Programming, game design, and faith

Month: July 2019

Sorcery in video games

I read a question and some responses on the Christian Game Developers Facebook group yesterday. The question was, “How do you guys feel about heroes in fantasy games using magic?” There was some discussion of the prohibitions of sorcery in the Bible and the example of the converts in the NT who burned their magical books.

In the video games I have played, magic is pretty much the same thing as superpowers. Being able to control the wind or throw a fireball is not different from what X-men or Avengers do. One commenter said he doesn’t participate in any of these forms of entertainment. I admire the consistency of this stance, but I think these things are fantasy and fun to imagine.

I had to think about the broader issue of evil in video games when I started playing Diablo and Diablo II. I decided that the stuff in that game (cemeteries, winged demons, pseudo-scriptural text) is almost completely unlike anything related to real Christianity, so it was OK to play.

I stopped playing Diablo II when I saw some of my friends playing the game for hours and hours, waiting for the rare loot drops. I wondered, is this game fun or addicting? Over the years I have come to the conclusion that the real evil of Diablo and other such games is the Skinner box—making players addicted to the game by activating pleasure centers in the brain at random times. Some game companies monetize this by making players pay for loot boxes.

Please think about if you’re playing a game because it’s fun and uplifting, or because your mind is being controlled by pleasure seeking. This goes for creating games, too.

Binocular depth perception in Alice

You can use Alice to make a 3D movie. The basic idea is to record the movie twice from slightly different camera locations. Viewers can see the depth in the movie by looking at each image with separate eyes. Try it on this image. You can use the Magic Eye trick, or look at it on a phone using Google Cardboard.

Binocular image of bunny in a scene

To make a 3D video in Alice, follow the steps below. I used Alice 2 on MacOS, but the instructions should be adaptable to other environments.

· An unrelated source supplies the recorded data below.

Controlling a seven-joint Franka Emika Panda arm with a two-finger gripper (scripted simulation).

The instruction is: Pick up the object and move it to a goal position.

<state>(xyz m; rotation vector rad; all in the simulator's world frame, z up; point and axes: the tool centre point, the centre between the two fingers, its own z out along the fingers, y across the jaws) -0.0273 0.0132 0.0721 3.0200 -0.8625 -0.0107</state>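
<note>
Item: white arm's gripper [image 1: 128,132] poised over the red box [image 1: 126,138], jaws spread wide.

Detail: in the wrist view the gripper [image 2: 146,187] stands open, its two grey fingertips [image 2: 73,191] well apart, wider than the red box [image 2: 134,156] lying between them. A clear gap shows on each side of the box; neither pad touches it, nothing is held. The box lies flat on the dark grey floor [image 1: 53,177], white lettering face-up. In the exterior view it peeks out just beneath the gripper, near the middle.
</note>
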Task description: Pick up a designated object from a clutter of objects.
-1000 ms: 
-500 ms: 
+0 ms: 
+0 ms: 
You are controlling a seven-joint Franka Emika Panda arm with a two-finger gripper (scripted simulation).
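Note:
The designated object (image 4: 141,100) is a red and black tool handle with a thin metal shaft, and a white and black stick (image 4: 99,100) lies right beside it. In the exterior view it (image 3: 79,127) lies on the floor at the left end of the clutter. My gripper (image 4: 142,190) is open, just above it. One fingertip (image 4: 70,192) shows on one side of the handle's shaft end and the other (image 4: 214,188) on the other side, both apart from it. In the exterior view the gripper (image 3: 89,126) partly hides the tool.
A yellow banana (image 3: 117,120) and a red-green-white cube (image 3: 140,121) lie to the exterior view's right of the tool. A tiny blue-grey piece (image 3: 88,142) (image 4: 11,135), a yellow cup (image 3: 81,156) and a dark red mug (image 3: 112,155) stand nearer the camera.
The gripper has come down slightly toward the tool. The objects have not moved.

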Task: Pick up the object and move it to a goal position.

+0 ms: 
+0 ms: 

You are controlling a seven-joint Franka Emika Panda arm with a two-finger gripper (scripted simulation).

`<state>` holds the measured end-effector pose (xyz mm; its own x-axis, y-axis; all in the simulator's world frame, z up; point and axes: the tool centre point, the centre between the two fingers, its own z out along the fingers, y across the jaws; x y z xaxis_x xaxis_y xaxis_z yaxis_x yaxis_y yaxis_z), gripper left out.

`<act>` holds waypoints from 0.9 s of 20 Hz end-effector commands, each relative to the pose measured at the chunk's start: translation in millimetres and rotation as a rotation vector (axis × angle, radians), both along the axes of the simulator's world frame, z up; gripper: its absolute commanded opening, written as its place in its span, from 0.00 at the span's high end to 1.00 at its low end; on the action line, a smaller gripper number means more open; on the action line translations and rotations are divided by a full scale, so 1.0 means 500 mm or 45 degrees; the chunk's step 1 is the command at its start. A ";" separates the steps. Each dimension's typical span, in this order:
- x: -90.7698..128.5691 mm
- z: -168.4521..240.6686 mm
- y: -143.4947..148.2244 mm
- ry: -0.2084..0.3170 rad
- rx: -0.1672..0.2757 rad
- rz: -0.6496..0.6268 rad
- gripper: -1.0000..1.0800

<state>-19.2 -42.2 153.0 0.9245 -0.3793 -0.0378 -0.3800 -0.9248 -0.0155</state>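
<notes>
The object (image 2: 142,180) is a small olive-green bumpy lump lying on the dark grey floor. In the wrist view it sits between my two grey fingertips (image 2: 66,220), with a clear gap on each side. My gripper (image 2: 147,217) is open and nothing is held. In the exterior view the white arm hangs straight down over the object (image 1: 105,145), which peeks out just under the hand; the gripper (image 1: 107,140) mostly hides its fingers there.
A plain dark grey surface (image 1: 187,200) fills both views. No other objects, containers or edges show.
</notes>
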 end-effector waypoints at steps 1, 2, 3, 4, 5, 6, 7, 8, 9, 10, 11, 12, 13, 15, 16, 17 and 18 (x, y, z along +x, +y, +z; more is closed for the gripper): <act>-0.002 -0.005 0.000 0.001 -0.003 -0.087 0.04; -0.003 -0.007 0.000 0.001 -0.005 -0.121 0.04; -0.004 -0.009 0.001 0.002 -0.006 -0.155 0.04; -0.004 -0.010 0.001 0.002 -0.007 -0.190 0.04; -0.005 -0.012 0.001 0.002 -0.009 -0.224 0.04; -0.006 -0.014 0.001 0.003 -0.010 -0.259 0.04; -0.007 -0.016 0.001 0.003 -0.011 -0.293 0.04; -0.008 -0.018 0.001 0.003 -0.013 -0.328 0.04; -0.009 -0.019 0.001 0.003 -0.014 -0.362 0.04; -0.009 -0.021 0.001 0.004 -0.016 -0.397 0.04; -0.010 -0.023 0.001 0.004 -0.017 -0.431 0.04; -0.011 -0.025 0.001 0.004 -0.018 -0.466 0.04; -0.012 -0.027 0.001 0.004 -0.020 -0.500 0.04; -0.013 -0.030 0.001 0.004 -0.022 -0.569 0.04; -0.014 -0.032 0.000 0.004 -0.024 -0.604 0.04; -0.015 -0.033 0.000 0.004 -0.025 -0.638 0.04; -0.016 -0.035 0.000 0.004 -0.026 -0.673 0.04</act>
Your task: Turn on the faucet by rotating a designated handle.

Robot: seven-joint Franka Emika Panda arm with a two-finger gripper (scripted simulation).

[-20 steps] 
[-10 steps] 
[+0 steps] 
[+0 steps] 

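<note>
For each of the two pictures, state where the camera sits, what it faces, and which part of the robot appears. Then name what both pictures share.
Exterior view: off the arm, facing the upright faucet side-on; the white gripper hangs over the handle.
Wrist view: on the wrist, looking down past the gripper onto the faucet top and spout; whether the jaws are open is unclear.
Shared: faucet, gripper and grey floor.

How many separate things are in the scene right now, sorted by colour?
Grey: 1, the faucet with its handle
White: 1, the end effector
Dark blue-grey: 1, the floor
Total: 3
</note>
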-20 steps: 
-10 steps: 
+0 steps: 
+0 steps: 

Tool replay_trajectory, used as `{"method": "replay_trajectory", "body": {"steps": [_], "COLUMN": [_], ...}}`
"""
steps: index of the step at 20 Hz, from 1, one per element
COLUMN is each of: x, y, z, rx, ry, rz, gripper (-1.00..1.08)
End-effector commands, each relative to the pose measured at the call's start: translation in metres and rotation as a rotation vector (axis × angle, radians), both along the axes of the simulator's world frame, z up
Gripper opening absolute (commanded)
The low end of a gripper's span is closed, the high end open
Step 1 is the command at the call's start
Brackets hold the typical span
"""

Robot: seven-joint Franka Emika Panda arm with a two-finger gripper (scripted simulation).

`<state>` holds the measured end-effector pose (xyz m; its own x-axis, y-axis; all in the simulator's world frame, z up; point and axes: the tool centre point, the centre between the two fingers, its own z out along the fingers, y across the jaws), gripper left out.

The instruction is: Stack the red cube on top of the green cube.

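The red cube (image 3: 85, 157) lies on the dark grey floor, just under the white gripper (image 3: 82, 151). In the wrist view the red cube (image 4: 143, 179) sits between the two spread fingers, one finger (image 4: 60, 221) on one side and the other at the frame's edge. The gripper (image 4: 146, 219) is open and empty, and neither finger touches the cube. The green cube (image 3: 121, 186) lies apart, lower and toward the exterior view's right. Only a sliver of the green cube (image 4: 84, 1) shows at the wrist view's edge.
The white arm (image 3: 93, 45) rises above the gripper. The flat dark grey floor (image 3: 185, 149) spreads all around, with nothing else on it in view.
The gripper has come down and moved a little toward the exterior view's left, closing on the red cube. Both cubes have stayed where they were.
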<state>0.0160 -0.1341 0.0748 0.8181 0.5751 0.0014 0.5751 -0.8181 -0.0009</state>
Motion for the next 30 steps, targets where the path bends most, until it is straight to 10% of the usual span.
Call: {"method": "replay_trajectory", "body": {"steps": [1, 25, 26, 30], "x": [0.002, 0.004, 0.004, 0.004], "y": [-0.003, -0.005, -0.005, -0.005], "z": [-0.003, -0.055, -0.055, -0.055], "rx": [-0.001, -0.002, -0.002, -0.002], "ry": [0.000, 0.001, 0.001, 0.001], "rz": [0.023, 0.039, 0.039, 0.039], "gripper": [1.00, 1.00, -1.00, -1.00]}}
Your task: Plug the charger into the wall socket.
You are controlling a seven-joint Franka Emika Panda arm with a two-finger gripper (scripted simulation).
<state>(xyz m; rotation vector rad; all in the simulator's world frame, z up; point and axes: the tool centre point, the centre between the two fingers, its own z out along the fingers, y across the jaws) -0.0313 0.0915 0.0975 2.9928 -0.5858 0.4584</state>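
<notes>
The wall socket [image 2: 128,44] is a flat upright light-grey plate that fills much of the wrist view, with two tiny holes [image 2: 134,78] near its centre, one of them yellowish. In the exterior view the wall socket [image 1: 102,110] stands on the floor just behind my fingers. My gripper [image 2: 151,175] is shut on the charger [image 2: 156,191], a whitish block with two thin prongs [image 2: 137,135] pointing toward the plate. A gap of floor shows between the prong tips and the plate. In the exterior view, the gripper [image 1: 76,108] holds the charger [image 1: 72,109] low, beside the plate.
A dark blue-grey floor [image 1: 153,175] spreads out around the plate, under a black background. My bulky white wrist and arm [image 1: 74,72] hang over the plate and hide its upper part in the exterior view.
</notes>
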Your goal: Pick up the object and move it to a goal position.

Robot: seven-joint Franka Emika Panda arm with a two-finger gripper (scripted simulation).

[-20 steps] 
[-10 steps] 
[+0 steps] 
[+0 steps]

  1. First, the movie window size in Alice needs be an 8:9 ratio, rather than the default 4:3, because we will use iMovie to make the final product, and iMovie creates 16:9 ratio videos (widescreen). We need two images side-by-side, so an 8:9 ratio will work perfectly (a little taller than wide). You can set this in Alice 2 in the viewing angles in “seldom used properties” on the camera. The vertical viewing angle should be changed to 0.75; leave the horizontal viewing angle at 0.67.
  2. Next, create your Alice movie as usual.
  3. At the very beginning of your movie, create a duration 0 visible change (e.g. turn light brightness to 0 and then to 1). We will need this to align the timing of the left and right clips. It serves the same purpose as a clapperboard in a regular movie.
  4. Move the camera 0.05 m left for the viewer’s left eye.
  5. Play the movie, then start the video capture (command-shift-5 on Mac).
  6. Hit Restart on the Alice window. If you don’t see the light black out, hit restart again. Sometimes it’s not visible, so you have to keep restarting until you see the light blink.
  7. Stop the recording at the end of the movie.
  8. Move the camera 0.10 m right for the viewer’s right eye.
  9. Record the movie again. Make sure you see the light black out at the beginning. When you save the recording, make sure you know which clip is right and which one is left.
  10. Trim each clip so it begins right after the light turns on. (You can use QuickTime Player on Mac).
  11. Create a new project in iMovie, and add both clips. Add the right clip first so you know which is which. The one you add first is considered the main clip. Add the left clip so it overlaps with the first clip.
  12. Line up both clips on the left. Trim the longer clip to the length of the shorter.
  13. Select the upper clip and choose Split Screen.
  14. Share the video to a file or whatever you want.

You can watch the exported video in 3D using the “magic eye” trick if you make the window small. You can also watch the video using Google Cardboard or a similar device if you open the movie on your phone.